Pada tanggal 26 Mei, Presiden Prancis Emmanuel Macron tiba di Jerman, memulai kunjungan tiga hari untuk menegaskan hubungan yang kuat antara kedua kekuatan utama Uni Eropa (UE).
Presiden Prancis Emmanuel Macron (kiri) dan mitranya dari negara tuan rumah Frank-Walter Steinmeier di Berlin, Jerman, pada 26 Mei. (Sumber: AP) |
Tuan Macron diterima oleh mitra tuan rumahnya Frank-Walter Steinmeier dengan upacara kenegaraan di Istana Bellevue di Berlin pada malam tanggal 26 Mei (waktu setempat).
Kedua pemimpin dijadwalkan bertolak ke Dresden, Jerman timur, tempat Macron akan menyampaikan pidato pada 27 Mei, sebelum bertolak ke Muenster, Jerman barat, keesokan harinya. Kunjungan ini bertepatan dengan peringatan 75 tahun konstitusi pasca-Perang Dunia II Jerman.
Sebelum mengakhiri kunjungannya, pada sore hari tanggal 28 Mei, Bapak Macron akan bertemu dengan Kanselir Jerman Olaf Scholz di sebuah wisma tamu pemerintah di pinggiran Berlin. Di sana, kedua belah pihak akan menemukan titik temu mengenai dua isu utama yang harus mereka sepakati: kapabilitas pertahanan dan daya saing.
Meskipun Presiden Macron secara rutin mengunjungi Berlin, kunjungannya ke ibu kota kali ini dianggap sebagai kunjungan kenegaraan pertama oleh kepala negara Prancis ke Jerman dalam 24 tahun sejak mantan Presiden Jacques Chirac mengunjungi Jerman pada tahun 2000.
Kunjungan tersebut dijadwalkan pada Juli 2023, tetapi ditunda pada menit terakhir karena protes keras yang terjadi saat itu.
Perjalanan tiga hari ini dipandang sebagai kesempatan untuk menunjukkan kemampuan “pasangan pemimpin kunci” Jerman-Prancis di Uni Eropa, dalam menetapkan agenda blok tersebut 10 hari sebelum pemilihan parlemen yang menegangkan.
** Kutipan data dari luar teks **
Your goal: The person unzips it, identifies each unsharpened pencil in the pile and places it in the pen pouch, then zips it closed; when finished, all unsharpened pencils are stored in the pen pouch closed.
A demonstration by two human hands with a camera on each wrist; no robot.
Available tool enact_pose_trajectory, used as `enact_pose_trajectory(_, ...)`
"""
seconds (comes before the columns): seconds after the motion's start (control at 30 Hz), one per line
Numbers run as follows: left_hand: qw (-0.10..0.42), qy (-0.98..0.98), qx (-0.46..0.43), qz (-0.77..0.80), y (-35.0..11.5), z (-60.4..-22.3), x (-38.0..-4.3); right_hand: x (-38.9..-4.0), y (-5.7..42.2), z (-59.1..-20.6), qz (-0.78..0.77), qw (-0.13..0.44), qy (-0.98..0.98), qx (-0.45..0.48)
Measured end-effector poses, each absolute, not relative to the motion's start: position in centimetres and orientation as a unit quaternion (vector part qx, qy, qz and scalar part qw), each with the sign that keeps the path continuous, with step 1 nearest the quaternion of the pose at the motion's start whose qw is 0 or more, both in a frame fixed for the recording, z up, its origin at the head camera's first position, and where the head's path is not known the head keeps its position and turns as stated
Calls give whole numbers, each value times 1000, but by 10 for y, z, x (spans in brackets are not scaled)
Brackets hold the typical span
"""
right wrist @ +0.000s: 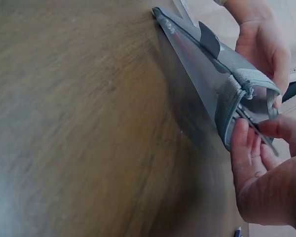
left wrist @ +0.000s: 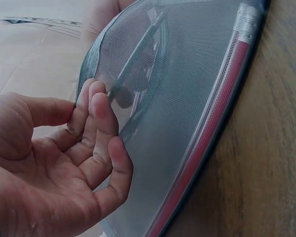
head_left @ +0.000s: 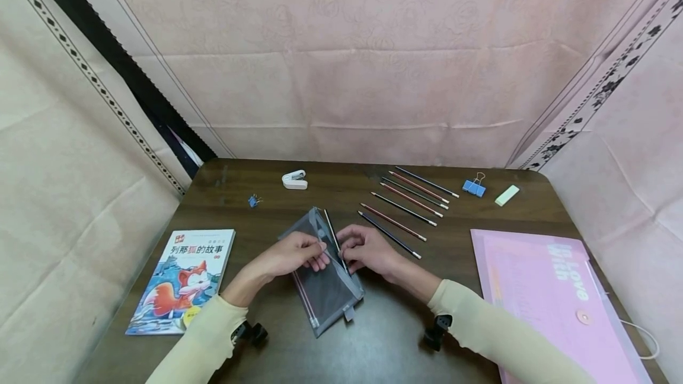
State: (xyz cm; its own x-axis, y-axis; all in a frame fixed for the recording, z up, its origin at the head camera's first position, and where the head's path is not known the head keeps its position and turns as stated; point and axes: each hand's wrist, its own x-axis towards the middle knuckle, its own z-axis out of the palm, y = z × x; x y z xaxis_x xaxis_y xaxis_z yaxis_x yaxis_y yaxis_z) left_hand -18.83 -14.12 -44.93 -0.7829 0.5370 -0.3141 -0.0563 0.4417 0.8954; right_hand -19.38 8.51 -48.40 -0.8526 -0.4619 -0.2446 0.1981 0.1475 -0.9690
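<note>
A grey mesh zip pouch (head_left: 333, 298) lies slanted between the two hands, its mouth standing open in the right wrist view. My left hand (head_left: 296, 252) pinches the pouch's edge between thumb and forefinger, with the other fingers bent against the mesh (left wrist: 158, 133). At the mouth, my right hand (head_left: 370, 250) pinches a dark pencil (head_left: 332, 231) between thumb and fingers; part of it reaches inside the pouch in the right wrist view. Through the mesh, a red pencil (left wrist: 222, 98) with a silver eraser end shows along the pouch's lower side.
Several pencils (head_left: 397, 222) lie in a slanted row beyond the right hand. Behind are a white stapler (head_left: 294, 180), a small blue binder clip (head_left: 253, 201), a larger one (head_left: 474, 187) and a pale green block (head_left: 507, 195). A book (head_left: 181, 283) lies left, a pink folder (head_left: 555, 307) right.
</note>
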Motion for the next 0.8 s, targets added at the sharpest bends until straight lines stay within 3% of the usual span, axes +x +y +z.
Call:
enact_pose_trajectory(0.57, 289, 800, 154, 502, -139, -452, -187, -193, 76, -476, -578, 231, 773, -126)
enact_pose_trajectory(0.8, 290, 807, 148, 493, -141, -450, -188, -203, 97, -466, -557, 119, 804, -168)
Jerman dan Prancis, dua ekonomi terbesar Uni Eropa, telah lama dipandang sebagai penggerak integrasi Eropa meskipun sering terjadi perbedaan kebijakan dan isu antara kedua negara.
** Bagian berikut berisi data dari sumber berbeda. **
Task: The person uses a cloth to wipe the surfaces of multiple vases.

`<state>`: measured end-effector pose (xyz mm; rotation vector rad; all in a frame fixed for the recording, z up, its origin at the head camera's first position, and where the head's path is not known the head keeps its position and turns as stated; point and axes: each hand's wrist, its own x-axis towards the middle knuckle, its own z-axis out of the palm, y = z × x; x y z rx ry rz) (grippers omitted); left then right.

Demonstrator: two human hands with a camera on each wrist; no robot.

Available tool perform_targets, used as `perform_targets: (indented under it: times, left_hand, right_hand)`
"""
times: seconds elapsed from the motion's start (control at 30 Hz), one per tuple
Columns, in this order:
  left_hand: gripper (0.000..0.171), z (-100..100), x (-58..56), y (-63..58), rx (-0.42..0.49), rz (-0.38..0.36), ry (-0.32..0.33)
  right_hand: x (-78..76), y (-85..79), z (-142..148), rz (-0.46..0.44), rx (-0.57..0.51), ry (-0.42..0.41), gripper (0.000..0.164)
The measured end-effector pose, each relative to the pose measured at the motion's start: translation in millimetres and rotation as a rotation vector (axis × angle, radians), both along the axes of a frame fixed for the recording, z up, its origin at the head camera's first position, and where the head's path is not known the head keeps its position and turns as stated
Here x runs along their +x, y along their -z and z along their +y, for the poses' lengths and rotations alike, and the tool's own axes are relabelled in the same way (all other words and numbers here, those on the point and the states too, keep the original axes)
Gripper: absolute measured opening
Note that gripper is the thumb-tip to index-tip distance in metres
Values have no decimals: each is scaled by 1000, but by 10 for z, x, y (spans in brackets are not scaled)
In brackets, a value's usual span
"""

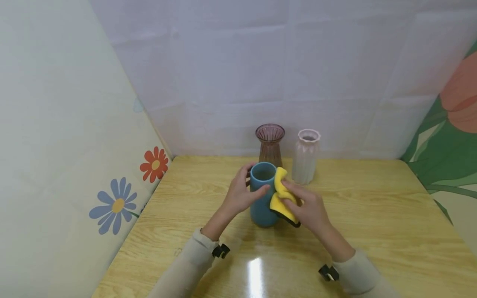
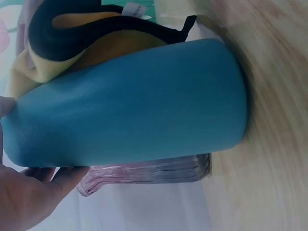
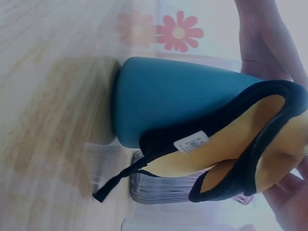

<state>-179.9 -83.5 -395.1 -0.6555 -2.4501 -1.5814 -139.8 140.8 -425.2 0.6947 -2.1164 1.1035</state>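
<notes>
A blue vase (image 1: 262,209) stands upright on the wooden table. My left hand (image 1: 242,190) grips it near the top, thumb across the front and fingers round the far left side. On the vase's right side, my right hand (image 1: 307,205) holds a folded yellow cloth (image 1: 280,203) with a dark edge against the wall. In the right wrist view the cloth (image 3: 226,139) shows a dark border, a hanging loop and a white label (image 3: 191,142). The left wrist view has the blue vase (image 2: 144,106) filling its middle, with left fingers (image 2: 67,180) at its upper end.
Behind the blue vase stands a purple ribbed glass vase (image 1: 270,147). A pinkish-white fluted vase (image 1: 305,159) is to its right, just beyond the right hand. A white sheet (image 1: 231,74) hangs at the table's back edge, and flower-printed panels (image 1: 74,145) flank the table (image 1: 372,207).
</notes>
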Motion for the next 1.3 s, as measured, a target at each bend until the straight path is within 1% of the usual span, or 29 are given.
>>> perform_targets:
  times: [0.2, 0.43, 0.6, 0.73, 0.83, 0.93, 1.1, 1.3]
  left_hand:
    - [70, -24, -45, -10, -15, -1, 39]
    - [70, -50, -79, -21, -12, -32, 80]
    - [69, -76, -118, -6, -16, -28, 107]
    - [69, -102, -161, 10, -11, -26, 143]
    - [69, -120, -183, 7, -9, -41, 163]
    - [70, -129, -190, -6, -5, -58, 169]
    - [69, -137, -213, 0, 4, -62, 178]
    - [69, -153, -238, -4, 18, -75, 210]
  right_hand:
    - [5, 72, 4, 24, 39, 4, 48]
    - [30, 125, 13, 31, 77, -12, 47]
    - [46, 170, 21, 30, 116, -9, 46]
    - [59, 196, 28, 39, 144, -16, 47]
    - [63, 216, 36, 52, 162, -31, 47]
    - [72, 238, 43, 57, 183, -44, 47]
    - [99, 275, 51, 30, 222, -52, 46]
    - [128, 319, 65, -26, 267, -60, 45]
Presiden Macron dan Kanselir Jerman Scholz memiliki gaya kepemimpinan yang sangat berbeda dan telah berselisih secara terbuka dalam berbagai isu, mulai dari pertahanan hingga energi nuklir. Namun, kedua pemimpin baru-baru ini mencapai kompromi dalam berbagai isu, mulai dari reformasi keuangan hingga subsidi pasar, yang memungkinkan Uni Eropa mencapai kesepakatan dan menghadirkan front yang lebih bersatu.
"Ada ketegangan dalam hubungan Jerman-Prancis, tetapi yang terpenting adalah mereka telah menyelesaikan beberapa tantangan sulit," kata Yann Wernert dari Institut Jacques Delors di Berlin.
Kunjungan tersebut merupakan upaya di tingkat politik tertinggi untuk menunjukkan bahwa hubungan tersebut sedang mengalami kemajuan, kata Mujtaba Rahman, direktur pelaksana untuk Eropa di perusahaan konsultan Eurasia Group. Namun, ia mengatakan masih terdapat kesenjangan mendasar terkait isu-isu besar yang menghantui Uni Eropa.